- _EXERCISE REQUIREMENTS_
For each line of the listing that includes the word "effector", show the whole line.

:: PROVIDED DATA ::

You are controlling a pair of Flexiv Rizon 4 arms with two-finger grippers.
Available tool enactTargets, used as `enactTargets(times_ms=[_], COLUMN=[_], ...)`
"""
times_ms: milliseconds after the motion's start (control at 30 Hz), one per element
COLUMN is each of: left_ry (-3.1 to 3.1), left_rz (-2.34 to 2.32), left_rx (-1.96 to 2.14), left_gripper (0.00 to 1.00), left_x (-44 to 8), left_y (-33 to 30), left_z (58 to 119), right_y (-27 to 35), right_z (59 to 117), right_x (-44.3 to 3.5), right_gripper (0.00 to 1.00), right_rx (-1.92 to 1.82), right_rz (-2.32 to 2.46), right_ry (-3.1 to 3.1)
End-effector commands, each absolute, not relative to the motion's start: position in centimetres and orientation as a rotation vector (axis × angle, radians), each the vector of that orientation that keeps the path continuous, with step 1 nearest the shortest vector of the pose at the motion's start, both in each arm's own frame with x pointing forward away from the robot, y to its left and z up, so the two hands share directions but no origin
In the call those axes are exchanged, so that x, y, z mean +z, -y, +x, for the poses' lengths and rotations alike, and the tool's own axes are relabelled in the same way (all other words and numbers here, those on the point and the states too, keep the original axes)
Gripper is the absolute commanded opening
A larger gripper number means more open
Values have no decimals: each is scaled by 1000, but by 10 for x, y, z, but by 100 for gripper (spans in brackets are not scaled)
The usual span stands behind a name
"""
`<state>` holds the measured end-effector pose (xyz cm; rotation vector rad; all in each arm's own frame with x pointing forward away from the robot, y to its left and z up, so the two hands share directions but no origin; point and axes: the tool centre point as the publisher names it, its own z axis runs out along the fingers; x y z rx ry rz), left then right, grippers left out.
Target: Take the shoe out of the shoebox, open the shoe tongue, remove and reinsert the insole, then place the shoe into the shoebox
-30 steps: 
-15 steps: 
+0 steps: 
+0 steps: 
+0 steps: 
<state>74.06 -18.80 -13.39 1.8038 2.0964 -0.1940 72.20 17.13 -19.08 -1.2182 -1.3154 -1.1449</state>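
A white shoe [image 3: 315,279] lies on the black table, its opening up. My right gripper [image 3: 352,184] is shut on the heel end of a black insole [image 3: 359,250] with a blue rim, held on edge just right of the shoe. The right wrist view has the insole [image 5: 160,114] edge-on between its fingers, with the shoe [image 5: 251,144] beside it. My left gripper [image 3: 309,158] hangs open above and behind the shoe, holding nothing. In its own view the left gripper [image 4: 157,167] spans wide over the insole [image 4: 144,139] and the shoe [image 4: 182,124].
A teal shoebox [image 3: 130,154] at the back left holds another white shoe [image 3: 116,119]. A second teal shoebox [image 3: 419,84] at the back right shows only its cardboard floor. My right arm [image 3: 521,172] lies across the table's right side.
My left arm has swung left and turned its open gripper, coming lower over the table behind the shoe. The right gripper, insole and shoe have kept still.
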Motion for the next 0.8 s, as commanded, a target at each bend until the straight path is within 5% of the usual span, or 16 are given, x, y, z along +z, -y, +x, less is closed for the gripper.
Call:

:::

- _FINAL ANSWER_
End-effector commands, each absolute, not relative to the motion's start: position in centimetres and orientation as a rotation vector (axis × angle, radians), each the vector of that orientation that keeps the path continuous, with step 1 nearest the shortest vector of the pose at the motion's start, both in each arm's own frame with x pointing forward away from the robot, y to its left and z up, so the two hands share directions but no origin
`<state>` holds the measured end-effector pose (xyz cm; rotation vector rad; all in each arm's own frame with x pointing forward away from the robot, y to its left and z up, so the two hands share directions but no origin; point and axes: the tool centre point as the publisher names it, its own z axis runs out along the fingers; x y z rx ry rz), left then right, grippers left out.

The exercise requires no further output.